WASHINGTON — After a divisive and controversial presidential election in 2007 that led to post-election violence and a unity government lead by rivals Mwai Kibaki and Raila Odinga, Kenyans will go to the polls again on Aug. 4 to cast yet another controversial and potentially divisive vote.
This time, Kenyans will be voting on a new constitution, not for or against a specific politician. But without a doubt, the referendum votes cast for or against the new constitution will be based equally on politics and substance.
In the backdrop, the International Criminal Court has launched a new investigation into political leaders from both major political parties, President Kibaki’s PNU and Prime Minister Odinga’s ODM, that organized and supported post-election violence in 2007.
In 2005, 58 percent of Kenyans voted against a new constitution.

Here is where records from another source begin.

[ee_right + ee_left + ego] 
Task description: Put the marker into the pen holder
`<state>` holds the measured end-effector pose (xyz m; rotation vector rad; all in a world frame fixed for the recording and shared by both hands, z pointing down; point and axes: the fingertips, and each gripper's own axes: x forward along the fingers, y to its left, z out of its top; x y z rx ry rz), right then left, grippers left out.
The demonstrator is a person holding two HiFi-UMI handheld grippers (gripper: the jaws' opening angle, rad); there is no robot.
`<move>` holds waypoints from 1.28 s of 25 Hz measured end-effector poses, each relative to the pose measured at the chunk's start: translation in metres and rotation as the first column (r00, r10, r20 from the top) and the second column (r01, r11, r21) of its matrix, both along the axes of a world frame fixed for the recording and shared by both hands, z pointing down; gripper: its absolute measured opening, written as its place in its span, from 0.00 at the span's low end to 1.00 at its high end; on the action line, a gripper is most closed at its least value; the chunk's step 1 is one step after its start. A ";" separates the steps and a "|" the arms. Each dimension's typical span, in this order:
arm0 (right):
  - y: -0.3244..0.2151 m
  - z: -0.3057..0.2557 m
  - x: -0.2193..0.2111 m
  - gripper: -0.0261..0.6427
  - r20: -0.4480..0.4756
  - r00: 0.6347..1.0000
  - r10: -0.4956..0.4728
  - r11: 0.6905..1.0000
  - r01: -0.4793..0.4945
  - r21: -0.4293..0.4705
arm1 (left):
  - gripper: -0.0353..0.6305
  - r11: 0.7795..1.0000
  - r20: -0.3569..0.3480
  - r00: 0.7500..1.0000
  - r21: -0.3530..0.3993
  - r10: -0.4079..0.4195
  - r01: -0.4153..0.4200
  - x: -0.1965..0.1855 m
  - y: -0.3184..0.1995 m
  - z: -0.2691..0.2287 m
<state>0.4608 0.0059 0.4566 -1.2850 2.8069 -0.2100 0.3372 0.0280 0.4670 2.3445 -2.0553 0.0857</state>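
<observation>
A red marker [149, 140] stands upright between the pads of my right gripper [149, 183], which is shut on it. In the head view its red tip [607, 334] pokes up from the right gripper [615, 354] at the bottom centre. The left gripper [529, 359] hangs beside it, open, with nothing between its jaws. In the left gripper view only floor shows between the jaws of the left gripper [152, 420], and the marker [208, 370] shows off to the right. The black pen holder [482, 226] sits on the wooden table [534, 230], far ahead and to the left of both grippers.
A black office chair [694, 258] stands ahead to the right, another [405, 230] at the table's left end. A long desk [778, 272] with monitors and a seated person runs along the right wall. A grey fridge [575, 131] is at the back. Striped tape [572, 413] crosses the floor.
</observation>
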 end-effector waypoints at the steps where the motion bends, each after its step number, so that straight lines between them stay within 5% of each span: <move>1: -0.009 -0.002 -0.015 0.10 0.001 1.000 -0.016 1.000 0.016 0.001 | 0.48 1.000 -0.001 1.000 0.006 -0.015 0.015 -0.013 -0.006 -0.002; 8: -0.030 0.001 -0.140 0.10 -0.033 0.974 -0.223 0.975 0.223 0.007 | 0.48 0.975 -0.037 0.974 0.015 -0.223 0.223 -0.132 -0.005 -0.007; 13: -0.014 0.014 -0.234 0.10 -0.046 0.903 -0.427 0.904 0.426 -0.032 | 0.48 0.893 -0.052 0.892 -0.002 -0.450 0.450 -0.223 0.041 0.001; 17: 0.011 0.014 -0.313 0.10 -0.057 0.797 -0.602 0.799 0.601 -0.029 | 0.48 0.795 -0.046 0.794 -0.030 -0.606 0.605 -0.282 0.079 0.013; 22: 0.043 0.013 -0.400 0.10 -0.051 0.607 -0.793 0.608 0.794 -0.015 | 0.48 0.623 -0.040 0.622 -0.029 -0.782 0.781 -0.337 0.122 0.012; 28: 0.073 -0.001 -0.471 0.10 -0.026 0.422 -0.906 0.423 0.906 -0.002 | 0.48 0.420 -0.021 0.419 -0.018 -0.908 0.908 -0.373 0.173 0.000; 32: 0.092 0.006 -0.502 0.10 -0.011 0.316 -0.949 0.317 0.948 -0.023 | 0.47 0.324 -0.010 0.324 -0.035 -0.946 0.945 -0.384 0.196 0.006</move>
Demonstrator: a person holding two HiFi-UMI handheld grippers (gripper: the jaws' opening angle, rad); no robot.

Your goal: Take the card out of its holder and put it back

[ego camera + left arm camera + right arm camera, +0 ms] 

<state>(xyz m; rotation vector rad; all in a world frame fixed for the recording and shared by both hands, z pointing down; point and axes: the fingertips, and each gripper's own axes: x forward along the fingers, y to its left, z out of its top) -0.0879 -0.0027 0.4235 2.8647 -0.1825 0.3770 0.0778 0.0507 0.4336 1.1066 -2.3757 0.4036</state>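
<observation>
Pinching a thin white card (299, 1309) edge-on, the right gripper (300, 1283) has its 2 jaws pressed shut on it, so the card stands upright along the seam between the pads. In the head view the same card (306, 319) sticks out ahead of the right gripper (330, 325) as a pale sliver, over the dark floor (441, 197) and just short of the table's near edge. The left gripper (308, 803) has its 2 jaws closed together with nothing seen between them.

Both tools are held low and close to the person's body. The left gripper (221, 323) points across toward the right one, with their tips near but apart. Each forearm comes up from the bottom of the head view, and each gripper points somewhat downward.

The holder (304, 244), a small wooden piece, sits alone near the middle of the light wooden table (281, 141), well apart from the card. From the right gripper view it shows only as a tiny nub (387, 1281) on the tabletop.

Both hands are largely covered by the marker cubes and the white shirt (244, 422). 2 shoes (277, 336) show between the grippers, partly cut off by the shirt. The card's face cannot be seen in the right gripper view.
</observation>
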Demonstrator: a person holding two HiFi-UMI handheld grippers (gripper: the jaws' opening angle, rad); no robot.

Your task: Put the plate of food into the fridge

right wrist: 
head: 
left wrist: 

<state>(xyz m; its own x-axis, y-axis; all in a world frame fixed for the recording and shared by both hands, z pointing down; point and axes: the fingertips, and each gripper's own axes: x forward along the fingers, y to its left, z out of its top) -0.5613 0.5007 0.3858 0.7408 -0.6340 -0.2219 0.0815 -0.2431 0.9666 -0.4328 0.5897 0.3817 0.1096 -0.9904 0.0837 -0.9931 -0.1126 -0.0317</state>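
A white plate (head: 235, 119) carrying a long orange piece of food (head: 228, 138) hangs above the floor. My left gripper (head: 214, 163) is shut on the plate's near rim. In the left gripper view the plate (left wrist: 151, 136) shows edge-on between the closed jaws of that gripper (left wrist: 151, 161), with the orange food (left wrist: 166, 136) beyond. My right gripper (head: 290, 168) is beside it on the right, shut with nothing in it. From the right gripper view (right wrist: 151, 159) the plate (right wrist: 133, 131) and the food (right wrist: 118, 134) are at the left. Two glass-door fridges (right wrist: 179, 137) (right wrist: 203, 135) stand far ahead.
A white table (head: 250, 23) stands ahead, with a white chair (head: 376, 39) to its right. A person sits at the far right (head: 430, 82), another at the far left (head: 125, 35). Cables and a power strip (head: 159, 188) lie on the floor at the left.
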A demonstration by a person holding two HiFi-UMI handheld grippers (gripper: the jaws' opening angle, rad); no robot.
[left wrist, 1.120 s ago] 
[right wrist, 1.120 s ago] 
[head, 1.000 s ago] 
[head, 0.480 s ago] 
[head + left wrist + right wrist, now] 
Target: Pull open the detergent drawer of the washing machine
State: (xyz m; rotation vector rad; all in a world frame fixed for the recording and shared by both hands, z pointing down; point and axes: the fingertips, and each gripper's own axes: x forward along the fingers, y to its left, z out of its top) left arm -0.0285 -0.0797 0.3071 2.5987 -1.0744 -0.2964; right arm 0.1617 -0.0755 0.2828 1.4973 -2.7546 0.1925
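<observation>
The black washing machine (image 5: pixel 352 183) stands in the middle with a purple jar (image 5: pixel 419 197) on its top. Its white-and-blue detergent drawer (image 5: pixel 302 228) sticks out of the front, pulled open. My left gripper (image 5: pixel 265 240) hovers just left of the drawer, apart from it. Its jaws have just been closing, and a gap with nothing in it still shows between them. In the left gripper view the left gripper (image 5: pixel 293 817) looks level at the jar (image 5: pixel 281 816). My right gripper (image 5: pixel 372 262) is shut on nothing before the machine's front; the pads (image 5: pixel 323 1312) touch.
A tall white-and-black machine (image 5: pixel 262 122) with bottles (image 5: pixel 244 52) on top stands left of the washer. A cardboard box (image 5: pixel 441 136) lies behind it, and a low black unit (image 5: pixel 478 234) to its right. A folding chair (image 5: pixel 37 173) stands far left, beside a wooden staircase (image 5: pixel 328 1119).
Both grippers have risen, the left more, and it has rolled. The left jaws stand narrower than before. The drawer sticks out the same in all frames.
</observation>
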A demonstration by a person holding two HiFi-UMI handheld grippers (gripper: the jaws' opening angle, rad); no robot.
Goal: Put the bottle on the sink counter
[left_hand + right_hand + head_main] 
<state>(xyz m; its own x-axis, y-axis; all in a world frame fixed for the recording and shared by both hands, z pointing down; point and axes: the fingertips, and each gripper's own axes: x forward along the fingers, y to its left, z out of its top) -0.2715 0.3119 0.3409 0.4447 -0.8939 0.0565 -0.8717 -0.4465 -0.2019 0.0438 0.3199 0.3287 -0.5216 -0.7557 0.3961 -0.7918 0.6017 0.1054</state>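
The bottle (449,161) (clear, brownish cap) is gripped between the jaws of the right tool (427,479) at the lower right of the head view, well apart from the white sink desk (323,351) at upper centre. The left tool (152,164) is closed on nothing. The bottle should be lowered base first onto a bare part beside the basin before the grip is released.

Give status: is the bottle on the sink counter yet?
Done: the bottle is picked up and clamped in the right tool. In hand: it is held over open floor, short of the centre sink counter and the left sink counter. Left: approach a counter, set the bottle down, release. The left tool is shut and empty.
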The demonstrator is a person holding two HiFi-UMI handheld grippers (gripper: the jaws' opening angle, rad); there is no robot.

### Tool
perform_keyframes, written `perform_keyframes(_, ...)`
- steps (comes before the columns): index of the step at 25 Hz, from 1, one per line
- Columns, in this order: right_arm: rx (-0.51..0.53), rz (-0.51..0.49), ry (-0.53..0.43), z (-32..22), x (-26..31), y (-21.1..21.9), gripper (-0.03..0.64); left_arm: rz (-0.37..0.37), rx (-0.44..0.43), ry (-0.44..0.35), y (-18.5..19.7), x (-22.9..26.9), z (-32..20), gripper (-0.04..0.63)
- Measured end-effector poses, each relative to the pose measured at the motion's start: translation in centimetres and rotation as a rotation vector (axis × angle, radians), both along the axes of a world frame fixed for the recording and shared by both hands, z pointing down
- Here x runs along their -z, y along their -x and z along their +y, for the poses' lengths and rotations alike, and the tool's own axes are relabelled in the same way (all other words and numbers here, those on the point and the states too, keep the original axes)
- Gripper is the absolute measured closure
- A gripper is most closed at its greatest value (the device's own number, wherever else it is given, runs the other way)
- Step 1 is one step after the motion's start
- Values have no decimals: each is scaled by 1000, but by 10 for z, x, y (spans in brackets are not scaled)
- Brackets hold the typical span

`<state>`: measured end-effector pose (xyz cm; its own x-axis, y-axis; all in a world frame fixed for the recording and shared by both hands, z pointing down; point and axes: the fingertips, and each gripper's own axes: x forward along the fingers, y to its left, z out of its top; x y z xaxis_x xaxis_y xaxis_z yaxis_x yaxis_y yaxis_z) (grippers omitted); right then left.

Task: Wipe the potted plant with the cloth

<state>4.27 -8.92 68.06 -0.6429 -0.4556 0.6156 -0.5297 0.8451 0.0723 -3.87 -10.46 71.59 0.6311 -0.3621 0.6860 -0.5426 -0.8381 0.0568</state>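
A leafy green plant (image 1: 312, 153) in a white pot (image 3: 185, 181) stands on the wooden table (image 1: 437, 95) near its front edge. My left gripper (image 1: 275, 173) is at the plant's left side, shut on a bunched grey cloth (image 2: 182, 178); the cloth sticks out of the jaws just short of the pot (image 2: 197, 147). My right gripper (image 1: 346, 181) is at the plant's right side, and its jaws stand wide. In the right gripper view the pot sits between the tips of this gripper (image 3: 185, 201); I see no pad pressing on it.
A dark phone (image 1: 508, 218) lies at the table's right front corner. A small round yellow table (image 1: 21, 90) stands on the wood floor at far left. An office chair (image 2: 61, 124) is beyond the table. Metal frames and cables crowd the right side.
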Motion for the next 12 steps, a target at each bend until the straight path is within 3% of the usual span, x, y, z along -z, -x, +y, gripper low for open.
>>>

Today, many of the issues that killed that proposed constitution in 2005 remain in the new document to be voted on in July. A survey of the issues gives an accurate representation of what divides Kenya on this vote. Roughly 80 percent of Kenya’s population is Christian while 10 percent to 25 percent is Muslim. This brings us to divisive issue number one in the proposed constitution.
Following Kenya’s independence in 1963, Muslims have had the constitutional authority to operate Kadhis’ courts. Under the proposed constitution, these Islamic law courts will have jurisdiction over Muslims to determine personal status, marriage, divorce and inheritance. This may seem benign without a further reading of the proposed constitution’s Bill of Rights. Under Article 24 of the proposed constitution, which includes the legal limitations of the bill of rights, the right of equality “shall be qualified to the extent strictly necessary for the application of Muslim law before the Kadhi’s courts.”
Not only is this a violation of the right to equality guaranteed to all Kenyans, with discrimination based on sex and religion banned under the proposed Bill of Rights, it is an abject assault on the rights of Muslim women in Kenya. Further, Kenya’s dominant Christian minority has no access to religious courts of their choosing where the laws of the church would apply.
Muslim Kenyans have access to a separate legal code, Islamic law and a separate court system, Kadhis’ courts. Christian Kenyans opposed this court system in 2005 and will be opposing it again in campaigns against the proposed constitution.